At current rates of late-water delivery, by October 1st Lower Klamath NWR’s 20,000 acres of potential wetlands will contain as little as 5,000 acres of total wetlands. Also, by allowing refuge wetlands to shrink to well less than 2,000 acres this summer, necessary wetland food plants were unable to grow and properly mature to meet migratory waterfowl needs.

The Pacific Flyway extends from northern Alaska to well south of the North American continent. “In general, this flyway can best be thought of like an hourglass, with Klamath Basin National Wildlife Refuges as the constriction in the center,” said Noah Greenwald, Endangered Species Program Director for the Center for Biological Diversity. “Millions of birds including ducks, geese, swans, pelicans, raptors and a host of other water birds have come to depend on it as a critical stopping over place during migration.
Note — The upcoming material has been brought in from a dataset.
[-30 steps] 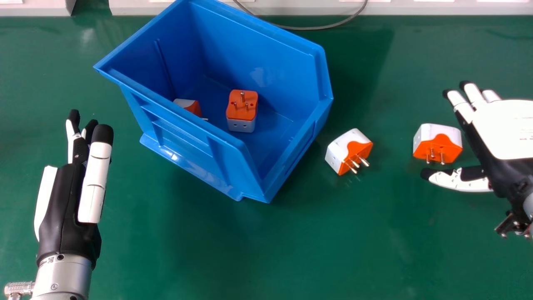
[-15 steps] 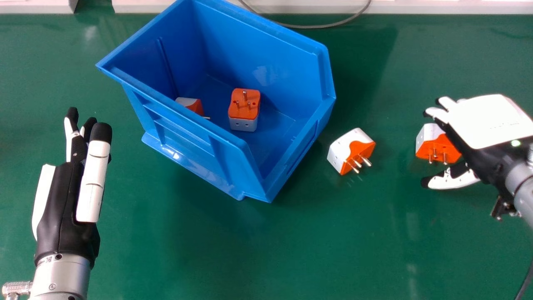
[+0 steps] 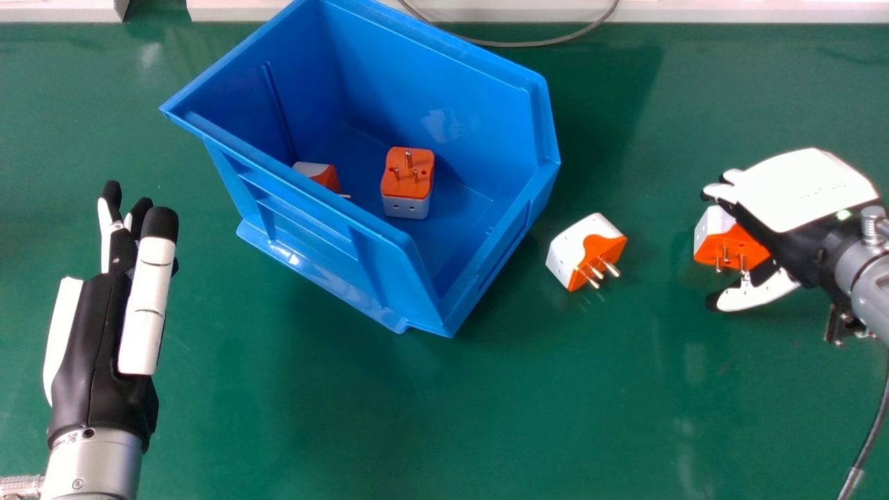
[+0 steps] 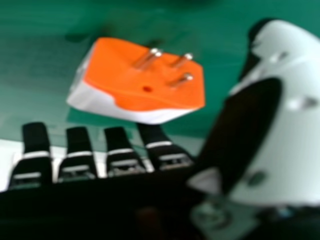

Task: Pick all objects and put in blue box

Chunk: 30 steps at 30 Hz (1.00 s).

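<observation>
My right hand [image 3: 799,198] is over the far-right orange and white adapter [image 3: 728,243], partly covering it, fingers beyond it and thumb on its near side. In the right hand view the adapter [image 4: 145,80] lies on the table between the fingertips and thumb of my right hand [image 4: 270,125], open and not closed round it. A second adapter [image 3: 587,251] rests with its prongs showing, just right of the blue box [image 3: 319,236]. Inside the box are a prongs-up adapter [image 3: 407,182] and another [image 3: 318,176], half hidden by the near wall. My left hand [image 3: 104,333] stands open at the left.
The green table [image 3: 486,417] carries everything. A grey cable [image 3: 542,43] curves behind the box, along a pale ledge [image 3: 729,10] at the far edge. Another cable [image 3: 868,437] hangs below my right forearm.
My right hand has moved left over the far-right adapter and turned, its fingers now bent downward more. My left hand has shifted slightly left. The adapters lie as before.
</observation>
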Available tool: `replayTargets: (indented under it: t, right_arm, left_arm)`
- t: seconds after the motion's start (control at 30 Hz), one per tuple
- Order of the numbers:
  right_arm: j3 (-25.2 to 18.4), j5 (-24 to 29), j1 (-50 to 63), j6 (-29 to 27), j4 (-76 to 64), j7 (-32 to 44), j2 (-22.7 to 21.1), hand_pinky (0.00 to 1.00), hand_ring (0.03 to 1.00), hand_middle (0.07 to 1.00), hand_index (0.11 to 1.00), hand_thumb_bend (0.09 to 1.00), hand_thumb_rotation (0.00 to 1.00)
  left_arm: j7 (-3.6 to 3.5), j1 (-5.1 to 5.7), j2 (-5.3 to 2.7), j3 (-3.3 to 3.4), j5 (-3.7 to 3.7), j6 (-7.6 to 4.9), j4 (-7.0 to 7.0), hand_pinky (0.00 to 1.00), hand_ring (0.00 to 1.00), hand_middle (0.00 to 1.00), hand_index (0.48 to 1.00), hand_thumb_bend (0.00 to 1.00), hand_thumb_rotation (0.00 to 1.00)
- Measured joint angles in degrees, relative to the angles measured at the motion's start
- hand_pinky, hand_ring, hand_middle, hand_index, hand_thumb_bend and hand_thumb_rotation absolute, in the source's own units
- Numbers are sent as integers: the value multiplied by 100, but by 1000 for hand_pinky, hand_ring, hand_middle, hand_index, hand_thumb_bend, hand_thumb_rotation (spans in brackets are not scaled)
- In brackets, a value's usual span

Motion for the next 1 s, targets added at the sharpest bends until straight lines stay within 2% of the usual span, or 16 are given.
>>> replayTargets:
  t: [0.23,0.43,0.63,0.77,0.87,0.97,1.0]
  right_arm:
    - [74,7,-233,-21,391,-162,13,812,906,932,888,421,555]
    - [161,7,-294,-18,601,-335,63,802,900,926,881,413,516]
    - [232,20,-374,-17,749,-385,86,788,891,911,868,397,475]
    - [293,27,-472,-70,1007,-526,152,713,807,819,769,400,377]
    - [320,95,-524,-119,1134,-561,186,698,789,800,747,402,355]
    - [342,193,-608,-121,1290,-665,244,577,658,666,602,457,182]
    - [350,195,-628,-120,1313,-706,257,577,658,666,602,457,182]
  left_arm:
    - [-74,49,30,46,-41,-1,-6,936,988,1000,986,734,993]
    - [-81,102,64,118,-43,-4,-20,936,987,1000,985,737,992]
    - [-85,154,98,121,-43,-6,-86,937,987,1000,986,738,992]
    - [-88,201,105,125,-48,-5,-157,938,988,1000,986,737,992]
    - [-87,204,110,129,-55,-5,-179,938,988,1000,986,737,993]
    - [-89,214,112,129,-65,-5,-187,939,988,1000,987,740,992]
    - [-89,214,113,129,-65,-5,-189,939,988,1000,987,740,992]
If the Klamath Basin NWRs are allowed to continue to slowly die, the overall negative impact throughout the entire flyway will be catastrophic,” Greenwald said.

With little, and very late water deliveries this fall, conservationists again fear a repeat of last spring’s waterfowl die-off which resulted in the needless deaths of over 20,000 ducks, geese and swans confined to small wetland habitats where fowl cholera easily spread.

35 conservation organizations have joined together to voice their concerns over this matter, including the American Bird Conservancy, Arkansas Audubon Society, Audubon Society of Corvallis, Audubon Society of Portland, Bird Conservation Network, Center for Biological Diversity, Concerned Friends of the Winema, Detroit Audubon Society, La Asociación Ecosistemas Andinos – ECOAN, Endangered Habitats League, Environmental Protection Information Center, Elisha Mitchell Audubon Society, Flathead Audubon Society, Golden Gate Raptor Observatory, Kalmiopsis Audubon Society, Klamath Siskiyou Wildlands Center, Klamath Wetland Education and Research Institute, Madison Audubon Society, Maryland Ornithological Society, Northcoast Environmental Center, Oregon Wild, Pacific Seabird Group, Pomona Valley Audubon, PRBO Conservation Science (Point Reyes Bird Observatory), Redwood Region Audubon Society, Rogue Group Oregon Chapter Sierra Club, Rogue Valley Audubon Society, Salem Audubon Society, Society for the Conservation and Study of Caribbean Birds, Songbirds of Northern Indiana, Inc., the Trumpeter Swan Society, the Urban Wildlands Group, Umpqua Valley Audubon Society, WaterWatch of Oregon, and the Wisconsin Audubon Council.